Ok so I thought I knew how to use the ‘Guia’ – the incredible bus route map for the whole of the city. I was getting impatient and decided that we had to meet with some more cartoneros. We had contacts and I decided to call them up despite my horrible Spanish. After the call I partially believed I had made an arrangement for 3pm and I thought I knew the address. The bus, however had a different idea and decided to go West at a very crucial point. Another bus and a long walk later, we were in an extremely poor area, with private police seemingly patrolling a kids’ football game. Large cameras and American/British accents were bad ideas. I was trying very hard to locate an address which appeared not to exist, amongst many stray dogs (and I didn’t have that $600 rabies jab) and rubbish dumps. Finally I asked a woman who didn’t really know so I called the host and he explained to her and a growing throng of local kindly souls.
[QUICKTIME https://www.wasteforlife.org/movies/caroline_instructions1.mov 320 196]

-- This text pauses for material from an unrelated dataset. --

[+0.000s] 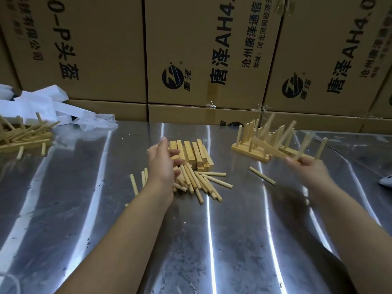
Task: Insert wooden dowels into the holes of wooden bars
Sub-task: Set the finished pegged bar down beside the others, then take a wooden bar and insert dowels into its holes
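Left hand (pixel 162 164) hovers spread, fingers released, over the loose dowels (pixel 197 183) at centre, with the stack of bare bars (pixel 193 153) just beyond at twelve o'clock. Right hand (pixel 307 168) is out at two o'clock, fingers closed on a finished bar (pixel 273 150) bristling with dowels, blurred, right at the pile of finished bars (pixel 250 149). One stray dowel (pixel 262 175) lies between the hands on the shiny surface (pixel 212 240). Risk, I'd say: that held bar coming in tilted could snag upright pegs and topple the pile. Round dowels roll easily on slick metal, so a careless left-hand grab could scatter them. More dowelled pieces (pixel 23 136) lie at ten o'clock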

Several phone calls later we were in a small and very unreliable van driving over lots of holes to a totally different area of the ‘favela’. We were told on the way that this whole area was supported by collecting rubbish. We were at the heart of the Dock Sur cartoneros patch. Our kind saviours deposited us at the right location, home of Carlos Perini’s Cooperativa de Trabajo Avellaneda Limitada. We were shown around the Galpon (warehouse) which included bottle stripping and weaving with a basic weaving machine. They also had equipment that could have, were they to have the funds to finish the machine, chop up plastic crates into small pieces which could be sold at a much higher price. Carlos told us they bought plastic waste from the local cartoneros and sold it – having washed it, dried it and packaged it. If they were to have the funds to support equipment they could create a greater value for the plastic they sold. This small, ridiculously under-funded facility supported 50 families.